▸ **ABOUT THIS EXERCISE**
Reproduce the listing below in full and without alteration, apart from its pictures.

▸ **RECORDED INFORMATION**
☆ ☆ ☆ ☆

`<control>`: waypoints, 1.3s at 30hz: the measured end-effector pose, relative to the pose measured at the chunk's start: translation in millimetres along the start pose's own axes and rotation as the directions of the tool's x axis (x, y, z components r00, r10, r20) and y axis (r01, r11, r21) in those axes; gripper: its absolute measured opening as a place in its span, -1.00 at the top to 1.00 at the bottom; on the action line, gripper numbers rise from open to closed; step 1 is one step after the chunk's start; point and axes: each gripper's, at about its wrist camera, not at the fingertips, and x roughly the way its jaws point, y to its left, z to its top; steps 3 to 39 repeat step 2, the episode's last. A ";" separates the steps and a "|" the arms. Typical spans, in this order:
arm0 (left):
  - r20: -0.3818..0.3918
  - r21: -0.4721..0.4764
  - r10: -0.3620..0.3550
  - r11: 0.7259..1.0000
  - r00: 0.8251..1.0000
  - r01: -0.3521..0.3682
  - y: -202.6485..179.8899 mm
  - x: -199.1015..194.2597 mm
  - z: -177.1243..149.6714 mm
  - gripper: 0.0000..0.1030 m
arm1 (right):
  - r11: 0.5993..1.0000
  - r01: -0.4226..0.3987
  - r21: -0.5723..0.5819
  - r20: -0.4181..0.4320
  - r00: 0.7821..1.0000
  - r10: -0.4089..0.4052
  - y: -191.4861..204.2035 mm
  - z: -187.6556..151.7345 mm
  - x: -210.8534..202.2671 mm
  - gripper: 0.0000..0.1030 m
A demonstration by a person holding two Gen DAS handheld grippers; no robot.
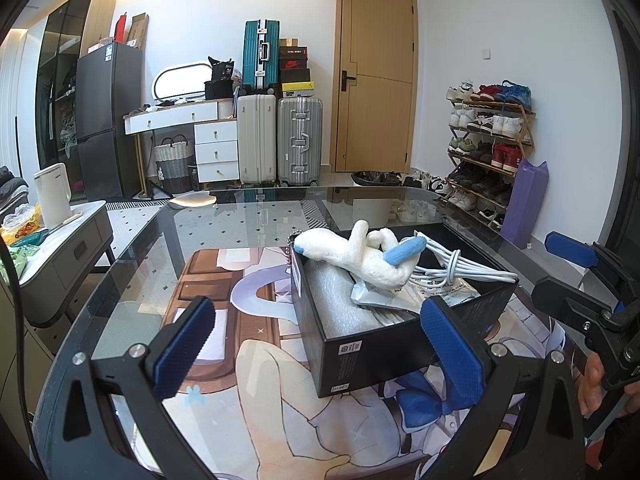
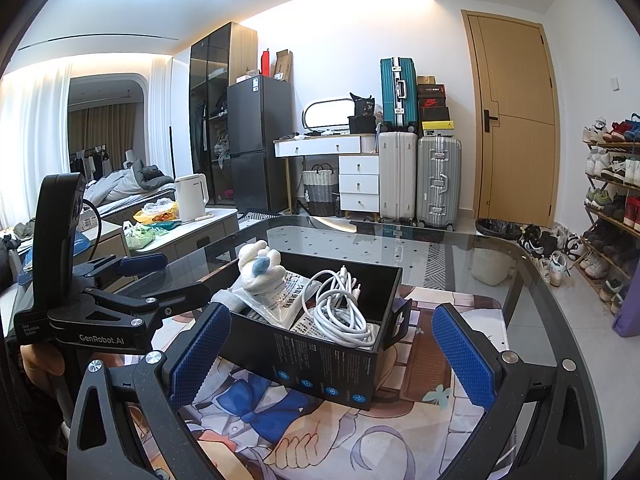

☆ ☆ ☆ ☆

▸ **EXPECTED ANSWER**
`<control>`: waypoints, 1.3s at 30hz: the measured end-effector pose, relative to the pose measured at the chunk's start: translation in millimetres along the start pose's own axes and rotation as the directions of the tool's x axis (x, y, z components r00, r10, r20) and y axis (r01, r11, r21) in those axes; gripper: its absolute measured opening as a place in its span, -1.00 at the top to 1.00 at the bottom; on the action line, gripper numbers rise from open to closed; step 1 is one step after the chunk's start; point and axes: each gripper's, at about its wrist camera, not at the fingertips, and x roughly the way its jaws point, y to its left, z to its top; steps 3 to 39 repeat step 2, the episode's last. A ";" separates the steps and a "|" the arms. Typical spans, in this order:
arm0 (left):
  - r20: -0.3818..0.3918
  - r21: -0.4721..0.4764
  - r10: -0.3620..0.3550
  - r11: 0.7259..1.0000
  - r00: 0.8251..1.0000
  - r01: -0.3521..0.3682
  - y: -202.6485..179.8899 mm
  - x: -199.1015..194.2597 mm
  - z: -177.1243..149.6714 mm
  - gripper: 0.0000..0.1030 m
arm1 (right):
  - r11: 0.5993..1.0000
  - r01: -0.4226..0.3987
  - r21: -0.5723..0.5819
  - r20: -0.4181..0.4320
  - r00: 0.7821..1.0000
  - r10: -0.4089..0.4052
  - y: -191.4861..204.2035 mm
  - z: -187.6556..151.7345 mm
  - x: -210.8534..202.2671 mm
  - gripper: 0.0000..0.1030 m
A demonstration by a person holding two Gen DAS handheld grippers; no robot.

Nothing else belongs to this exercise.